WHAT THE TASK REQUIRES:
Write out, word for word, every line in the data below from the one containing "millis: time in" to the one containing "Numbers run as", both of them included.
┄┄┄┄┄┄┄┄┄┄
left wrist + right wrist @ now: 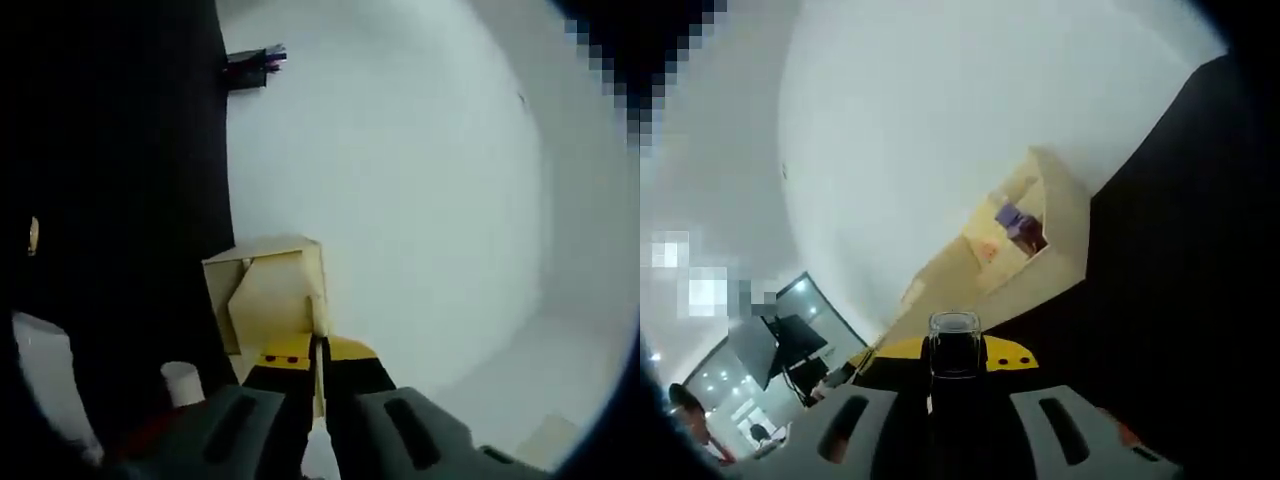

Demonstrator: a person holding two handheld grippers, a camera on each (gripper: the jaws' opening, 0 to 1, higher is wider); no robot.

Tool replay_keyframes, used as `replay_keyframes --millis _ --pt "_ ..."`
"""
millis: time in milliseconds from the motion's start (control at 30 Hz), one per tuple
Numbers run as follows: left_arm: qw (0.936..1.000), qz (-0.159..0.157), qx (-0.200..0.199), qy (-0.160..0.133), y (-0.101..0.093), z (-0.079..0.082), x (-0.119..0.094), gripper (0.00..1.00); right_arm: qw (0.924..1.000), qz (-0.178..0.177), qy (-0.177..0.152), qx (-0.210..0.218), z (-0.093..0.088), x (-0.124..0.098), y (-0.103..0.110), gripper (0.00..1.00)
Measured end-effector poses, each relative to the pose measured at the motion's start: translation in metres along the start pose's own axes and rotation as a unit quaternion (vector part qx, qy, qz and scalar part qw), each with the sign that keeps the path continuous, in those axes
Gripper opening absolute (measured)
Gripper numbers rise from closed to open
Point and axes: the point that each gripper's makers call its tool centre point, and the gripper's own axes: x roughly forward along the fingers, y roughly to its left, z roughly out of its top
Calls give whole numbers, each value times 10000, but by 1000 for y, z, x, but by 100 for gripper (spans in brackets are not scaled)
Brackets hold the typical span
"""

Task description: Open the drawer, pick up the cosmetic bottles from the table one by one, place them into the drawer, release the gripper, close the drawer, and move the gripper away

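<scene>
Glass-like and probably slick, fragile, the dark cosmetic bottle [954, 352] is sitting pinched upright by the right gripper [955, 372], while the left gripper [318, 372] is showing its fingers nearly together, empty, before the drawer unit [272, 295].

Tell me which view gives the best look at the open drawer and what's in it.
The right gripper view: the wooden drawer unit faces the camera with its drawer open, purple and reddish items inside. The left gripper view shows the wooden drawer unit from another side, plain panels, the opening hidden.
</scene>
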Motion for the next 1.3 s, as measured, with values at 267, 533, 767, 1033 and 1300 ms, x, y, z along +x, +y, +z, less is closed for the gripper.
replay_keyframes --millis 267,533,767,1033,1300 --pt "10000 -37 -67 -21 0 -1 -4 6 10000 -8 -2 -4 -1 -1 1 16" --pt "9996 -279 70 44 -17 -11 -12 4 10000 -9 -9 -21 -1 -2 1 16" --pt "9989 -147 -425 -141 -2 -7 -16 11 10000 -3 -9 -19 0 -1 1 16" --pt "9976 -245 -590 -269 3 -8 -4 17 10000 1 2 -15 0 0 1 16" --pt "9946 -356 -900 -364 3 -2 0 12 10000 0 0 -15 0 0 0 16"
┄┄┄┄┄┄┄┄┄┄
FINAL ANSWER:
millis: time in milliseconds from the motion's start (control at 30 Hz), one per tuple
Numbers run as follows: left_arm: qw (0.936..1.000), qz (-0.159..0.157), qx (-0.200..0.199), qy (-0.160..0.133), y (-0.101..0.093), z (-0.079..0.082), x (-0.119..0.094), gripper (0.00..1.00); right_arm: qw (0.924..1.000), qz (-0.178..0.177), qy (-0.177..0.152), qx (-0.210..0.218), z (-0.093..0.088), x (-0.124..0.098), y (-0.103..0.110), gripper (0.00..1.00)

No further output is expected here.